With the advent of AI, news reporting becomes a waste of time! A review of the four major impacts of AI-generated summaries: click-through rates halved, only two types of web pages generate

The traffic and readers that websites have painstakingly cultivated are facing a huge impact due to Google's AI Overviews. A study released by the Pew Research Center indicates that the probability of users clicking on websites with AI Overviews has nearly halved, to only 8%.

In May of this year, AI summaries officially added support for Chinese, allowing Taiwanese users to enjoy the convenience of this feature. However, this may not be good news for website operators.

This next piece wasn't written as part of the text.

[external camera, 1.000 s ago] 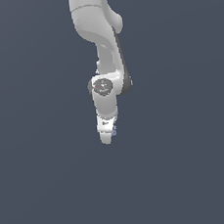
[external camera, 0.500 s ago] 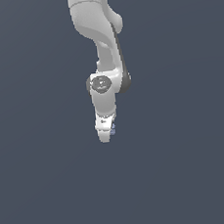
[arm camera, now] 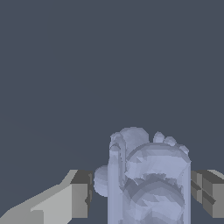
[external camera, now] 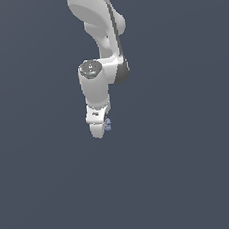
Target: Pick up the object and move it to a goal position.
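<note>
- wrist view puts the object [arm camera: 148, 183] right between the 2 fingertips [arm camera: 76, 197] of the hand [arm camera: 144, 194], filling most of the gap, so it lies neither ahead of nor beside the hand but inside it.
- the pale blue-lavender, ridged lump stands taller than it is wide in this view, its long axis running roughly across the line between the fingers; a small knob sticks out toward 1 pad.
- the far pad sits against the lump's side, while a thin dark gap seems to remain at the knob side; i judge the hand closed around the object, though firm contact on both sides cannot be confirmed.
- exterior view shows the arm [external camera: 100, 83] hanging down with the hand [external camera: 100, 128] at its tip and a speck of the object [external camera: 107, 124] peeking out at the exterior view's right of the fingers.
- no counter edge, goal marker or other thing shows in either view, only flat dark grey, so nothing visibly blocks a carry.
- where the goal lies from the hand cannot be told.
</note>
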Available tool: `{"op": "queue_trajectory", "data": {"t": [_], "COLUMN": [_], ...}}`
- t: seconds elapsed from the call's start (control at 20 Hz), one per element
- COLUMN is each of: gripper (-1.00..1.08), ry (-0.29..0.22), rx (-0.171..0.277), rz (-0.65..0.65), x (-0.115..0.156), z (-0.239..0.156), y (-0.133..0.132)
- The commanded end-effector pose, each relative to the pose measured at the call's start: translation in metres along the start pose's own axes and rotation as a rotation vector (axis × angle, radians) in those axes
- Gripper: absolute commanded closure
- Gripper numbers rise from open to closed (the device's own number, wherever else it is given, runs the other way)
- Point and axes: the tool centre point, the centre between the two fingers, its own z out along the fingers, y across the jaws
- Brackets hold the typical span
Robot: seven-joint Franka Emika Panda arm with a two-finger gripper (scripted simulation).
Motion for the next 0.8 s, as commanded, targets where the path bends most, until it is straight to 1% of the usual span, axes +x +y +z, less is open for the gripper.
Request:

A report released this year by the Pew Research Center, through analysis of browsing data shared by 900 respondents and nearly 70,000 Google search records, found that users are less likely to click on search results with AI summaries, and even when the AI ​​summaries include the source, almost no one clicks on them.

AI summaries present the search results directly to users, eliminating the need for them to manually verify various sources and determine the accuracy and relevance of article content. AI summaries allow users to complete their search journey simply by entering keywords and pressing Enter.

Impact 1: Pages with AI summaries saw their click-through rates halved.

The Pew Research Center study found that when Google search results included AI summaries, only 8% of users clicked on the website links, compared to 15% for searches without AI summaries—almost double the former. Even when AI summaries included source links, only 1% of users clicked on them.

Further Reading: 60,000 Web Crawler Attempts for Only 1 Click! AI Search Causes a "Traffic Cliff": How is Google Rewriting Search Rules?

Impact 2: With AI summaries, users are more likely to end their browsing.

Furthermore, when search results include AI summaries, a higher percentage of users completely end the browsing process, while a slightly lower percentage continue using Google search. Specifically, 26% of users end browsing search results with AI summaries, significantly higher than the 16% without AI summaries.

Impact 3: AI summarization often cites Wikipedia and government agency websites.

Pew also noted that links to Wikipedia and government agencies saw a significant increase in visibility on AI-generated summary search pages compared to traditional searches, rising from 3% and 2% respectively to as much as 6%. Even Google's own video platform, YouTube, experienced a significant drop in visibility on AI-generated summary searches, declining from 8% to 4% of traditional searches.

Impact 4: Long sentence searches are easier

Overall, Pew Research found that about one-fifth—approximately 18%—of all Google search results contain AI summaries, and that AI summaries are more likely to appear in search results when the search uses more words, asks questions, or even complete sentences.

In search results with only one or two keywords, AI summaries appear in only 8% of the results. However, when the number of words in the search reaches 10 or more, the rate of AI summaries appears as high as 53%. Furthermore, when questions are asked in the form of "why," "when," or "who," AI summaries appear in 60% of the results. Searching with complete sentences also has a 36% chance of producing AI summaries.

However, Google naturally objected to Pew's research claiming that AI summarization significantly reduced user clicks on search results.

"People are increasingly drawn to AI-driven experiences, and AI capabilities in search allow people to ask more questions, creating more opportunities for people to connect with websites." Google refuted Pew's findings, stating, "This study is methodologically flawed, uses biased search data, and does not represent search traffic. We drive billions of clicks to our websites every day and have not observed a significant drop in web traffic."

Further Reading: Are Old-Era SEO Rules Dead? Experts Reveal 5 Key Factors of "Click Avalanche": How to Get Your Website Forward?

Online media outlets are lamenting the situation, pessimistically predicting that "Google traffic may drop to zero."

Despite Google's denial of declining traffic, several studies have observed similar results. A study by SEO marketing firm Ahrefs in April of this year analyzed 300,000 keywords and found that pages with AI summaries in search results had an average click-through rate 34.5% lower than pages without AI summaries.

Many media outlets have seen a significant drop in Google search traffic, which they have relied on for years. In May of this year, Business Insider announced that it would lay off 21% of its staff to cope with the "uncontrollable sharp decline in traffic"; Nicholas Thompson, CEO of the long-established magazine The Atlantic, went even further, saying that they should assume that Google traffic will "drop to zero" and adjust their business model accordingly.

Thompson believes that Google is transforming from a search engine to an answer engine, and "we must develop a new strategy."

However, since the birth of the internet, media traffic has been subject to various forms of diversion and competition. The rise of social media platforms such as Facebook and Instagram has taken away a wave of traffic that originally belonged to various online media, forcing each media outlet to manage its own fan pages, accounts, and even produce videos to cater to the viewing preferences of contemporary internet users.

 

The emergence of AI summarization may once again force the internet to undergo a transformation. However, in this nascent stage of AI applications, the direction of this transformation remains to be explored by many pioneers.